Ricardo regresó a la mansión entrada la noche. La casa se sentía inmensa y vacía, a pesar de que Camila estaba en la planta alta. Se sirvió un whisky doble y se sentó en su despacho, el mismo lugar donde dos semana atrás le había entregado a Isabella los papeles del divorcio con una frialdad que ahora le quemaba las manos.

Sus ojos se posaron en una fotografía pequeña que Isabella había olvidado en un cajón del escritorio. Era ella, hace dos años, sonriendo tímidamente durante una cena de caridad. Se veía tan... manejable. Tan gris.

"¿Cómo pude ser tan ciego?", se preguntó Ricardo, lanzando la foto de nuevo al cajón.

La mujer de la fiesta, la que le había sostenido la mirada con un fuego esmeralda y una dignidad inquebrantable, era la verdadera Isabella. Y él la había despreciado por una sombra.

El sonido de unos pasos suaves lo sacó de sus pensamientos. Camila entró al despacho, vistiendo una bata de seda blanca, tratando de parecer vulnerable.

—Ricardo... el bebé se movió —mintió ella, buscando su mirada—. Sé que estás enojado, pero no puedes creer lo que dicen esas mujeres. Yo te amo. Yo soy la única que ha estado contigo de verdad.

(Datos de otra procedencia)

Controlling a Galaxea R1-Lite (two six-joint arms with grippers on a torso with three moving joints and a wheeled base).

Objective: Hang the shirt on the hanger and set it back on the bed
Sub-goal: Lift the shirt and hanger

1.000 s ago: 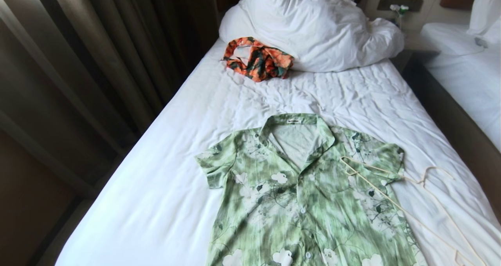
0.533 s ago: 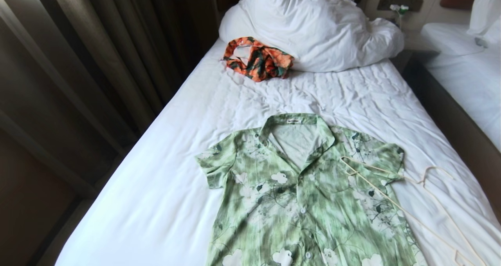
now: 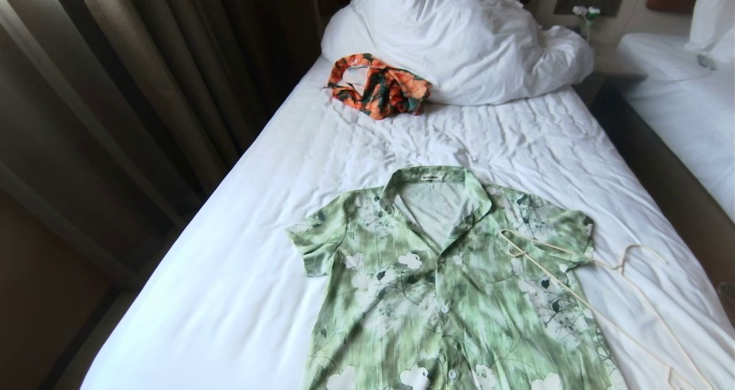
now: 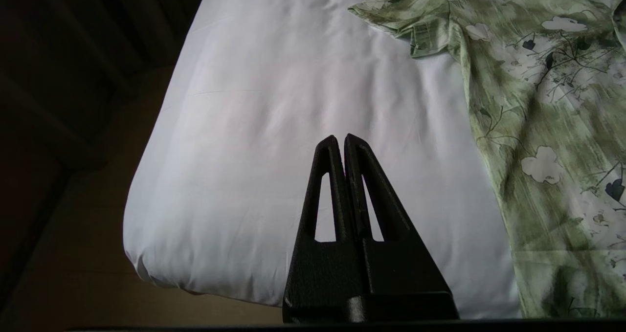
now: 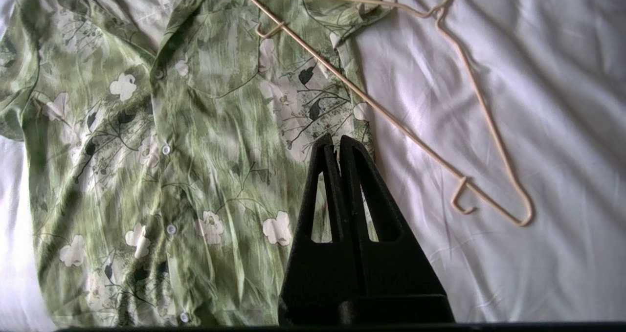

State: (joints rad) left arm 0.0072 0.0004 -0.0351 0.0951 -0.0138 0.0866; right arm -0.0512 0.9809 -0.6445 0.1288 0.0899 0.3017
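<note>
Flat on the bed (image 3: 241, 252), mottled green floral shirt (image 3: 436, 286), cream hanger (image 5: 391, 112) overlapping, both hands (image 5: 336, 139) closed, empty.

Soft daylight on the bed (image 3: 241, 275), dark left side, mild smear in head view.
White sheet bright and near blown out at the far pillow (image 3: 453, 39); curtains (image 3: 143, 91) and floor on the left fall into deep shadow. Shirt (image 3: 436, 286) print looks slightly smeared toward the near edge. Hanger (image 5: 391, 112) casts a thin soft shadow on the sheet in the right wrist view. Both wrist views are sharp at the sheet folds; the black gripper fingers (image 4: 342, 185) show as unlit silhouettes.
</note>
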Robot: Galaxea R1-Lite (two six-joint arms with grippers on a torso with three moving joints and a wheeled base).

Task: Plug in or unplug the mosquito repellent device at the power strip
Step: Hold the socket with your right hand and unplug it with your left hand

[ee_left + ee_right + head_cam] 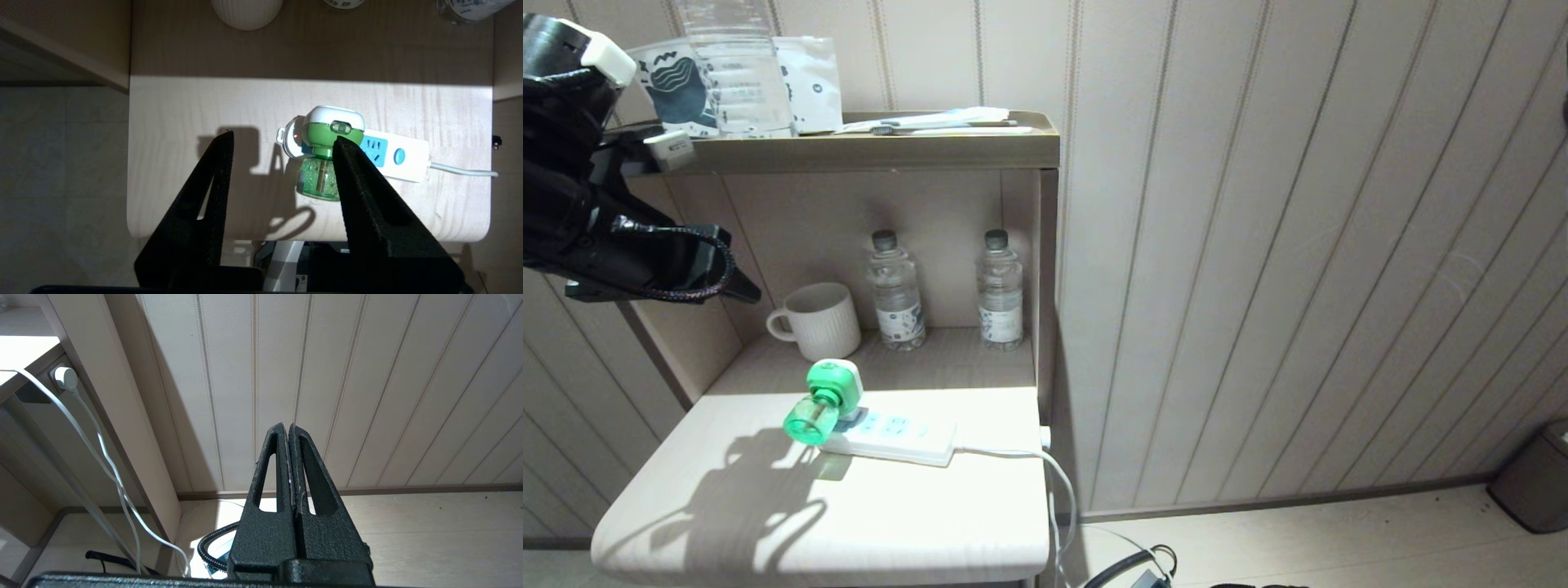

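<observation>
Head view: the mosquito repellent device point(827, 400) sits plugged into the near end of the power strip point(894, 436), which lies on the desk point(768, 523). The green bottle leans out over the strip's edge towards the desk front. A mug point(817, 321) and two water bottles point(895, 291) stand well behind, on the shelf. Left gripper point(731, 282) hangs high above and to the left, not touching anything.

Left wrist view: left gripper point(282, 141) is spread, nothing between the fingers. The device point(331, 139) lies under the right finger point(359, 171), not centred in the gap. A red light shows on the strip's end.

Risk: closing from this offset would likely nudge the device sideways or catch only the bottle. A pull on the bottle could twist it off the head or lift the loose strip with it, dragging the cord point(461, 169).

Right wrist view: right gripper point(288, 428) is pressed together, parked low beside the wall, pointing towards the floor.
</observation>
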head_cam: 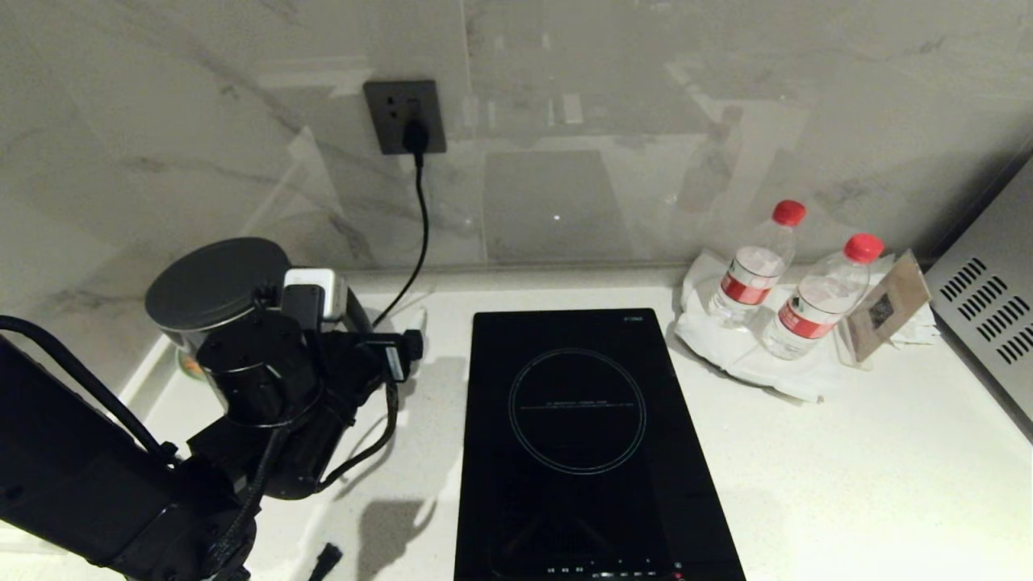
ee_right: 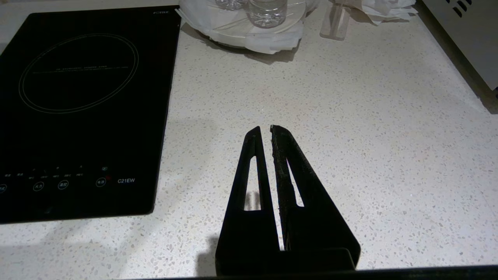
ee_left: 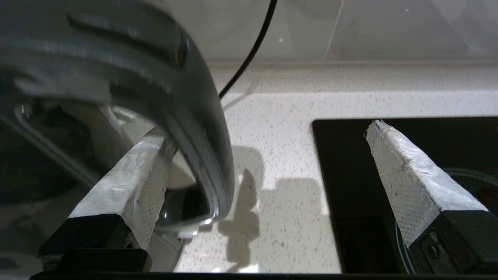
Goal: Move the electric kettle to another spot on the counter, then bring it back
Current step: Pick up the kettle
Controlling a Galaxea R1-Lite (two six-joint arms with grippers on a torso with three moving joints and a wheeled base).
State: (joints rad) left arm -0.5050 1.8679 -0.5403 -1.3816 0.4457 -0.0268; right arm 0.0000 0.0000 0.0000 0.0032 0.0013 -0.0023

Ricardo la miró. Vio el maquillaje perfecto, vio la joya cara que él le había comprado, y vio, por primera vez, la falsedad en sus gestos.

—El mesero desapareció, Camila —dijo él con una voz carente de emoción.

Camila fingió sorpresa. —¡Lo ves! Seguramente le pagaron para que se fuera y así no tuviera que admitir que Isabella le dio el dinero.

Ricardo se levantó lentamente. —O le pagaron para que no hablara. Mañana voy a buscar a Isabella. Necesito hablar con ella sin abogados, sin hermanas, sin ruidos. Si ella tiene ese video, quiero verlo.

—¡No puedes ir a buscarla! —gritó Camila, perdiendo la compostura—. ¡Ella te odia!

—Quizás tiene motivos para hacerlo —respondió Ricardo, saliendo del despacho y dejando a Camila sola en la oscuridad.

Terminé de empacar mi maleta pequeña a las cinco de la mañana. El sol apenas empezaba a teñir el cielo de un naranja pálido cuando subí a mi auto. Jimena me despidió en la puerta, entregándome un sobre con una copia del informe médico.

—Para que no olvides por qué te vas, y por qué debes volver —me dijo, dándome un beso en la mejilla.

Mientras conducía hacia la hacienda de mis padres, sentía cómo cada kilómetro me alejaba del dolor. Pero la advertencia de Jimena resonaba en mi cabeza: la venganza es justicia.

Iba a ver a mis padres, sí. Iba a buscar refugio. Pero en el fondo de mi maleta, junto a mis libros de derecho, llevaba la determinación de una mujer que ya no tenía miedo de quemar los puentes. Ricardo Morel creía que la historia había terminado con su firma en un papel. Camila creía que había ganado porque el mesero huyó.

No sabían que yo apenas estaba preparando el alegato inicial de su destrucción. El viaje a la hacienda no era una huida; era un retiro estratégico para afilar mis garras.